Lute Music of Michelangelo Galilei
Details
Charles Iner full profile / Renaissance Lute / 1 musician
Composers featured: Michelangelo Galilei
Full program notes
“Mandò in luce sotto l'ombra” - The Music of Michelangelo Galilei is a program of music by early 17th-century lutenist Michelangelo Galilei, the brother of the famous Galileo Galilei. Featured are expressive and virtuosic toccatas, with foils in the form of rhythmically complex dance pieces. As an Italian performer, living in Munich, and often writing in French dance idioms, Galilei's music represents a cosmopolitan style that is harmonically adventurous, varied in affect, and ultimately very accessible.

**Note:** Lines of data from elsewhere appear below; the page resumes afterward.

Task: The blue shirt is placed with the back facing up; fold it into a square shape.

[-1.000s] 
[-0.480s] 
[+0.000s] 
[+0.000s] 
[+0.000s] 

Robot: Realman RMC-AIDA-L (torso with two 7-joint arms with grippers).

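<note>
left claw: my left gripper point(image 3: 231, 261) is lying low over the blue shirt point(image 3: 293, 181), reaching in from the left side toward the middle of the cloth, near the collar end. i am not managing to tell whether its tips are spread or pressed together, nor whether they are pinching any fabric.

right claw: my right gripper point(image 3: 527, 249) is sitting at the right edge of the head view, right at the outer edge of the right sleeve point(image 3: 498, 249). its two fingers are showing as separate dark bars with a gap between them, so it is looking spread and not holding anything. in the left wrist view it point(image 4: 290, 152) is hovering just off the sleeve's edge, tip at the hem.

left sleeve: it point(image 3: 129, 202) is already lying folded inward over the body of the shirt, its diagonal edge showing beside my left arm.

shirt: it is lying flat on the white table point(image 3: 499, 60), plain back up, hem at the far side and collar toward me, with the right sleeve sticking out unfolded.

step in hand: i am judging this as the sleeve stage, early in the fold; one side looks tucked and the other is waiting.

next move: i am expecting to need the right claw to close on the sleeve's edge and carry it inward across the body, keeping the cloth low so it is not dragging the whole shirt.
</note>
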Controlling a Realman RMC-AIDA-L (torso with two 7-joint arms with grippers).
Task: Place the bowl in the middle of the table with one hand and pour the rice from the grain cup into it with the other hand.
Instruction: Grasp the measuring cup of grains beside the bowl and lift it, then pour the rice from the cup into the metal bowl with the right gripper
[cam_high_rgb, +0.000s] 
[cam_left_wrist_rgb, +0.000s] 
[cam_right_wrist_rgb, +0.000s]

11 years Galileo's junior, Michelangelo learned lute playing and composing from their father, the celebrated lutenist and music theorist Vincenzo Galilei. After a period of unemployment as a young musician, Michelangelo found long term work in Poland, and later in Germany, where his sole collection of solo lute music, Primo libro d ‘intavolatura di Iiuto, was published in 1620. Present are a mix of Italian and French stylistic elements. Toccatas represent the influence of his father and the Italian national style he would have played in his youth, the toccata being the preferred form of improvised-sounding piece for Italian composers. The dances (correntes and voltas, along with a gagliarda and a passamezzo) on the other hand are representative of the French "broken" style, which involves harp-like chord arpeggiations in lieu of traditional counterpoint.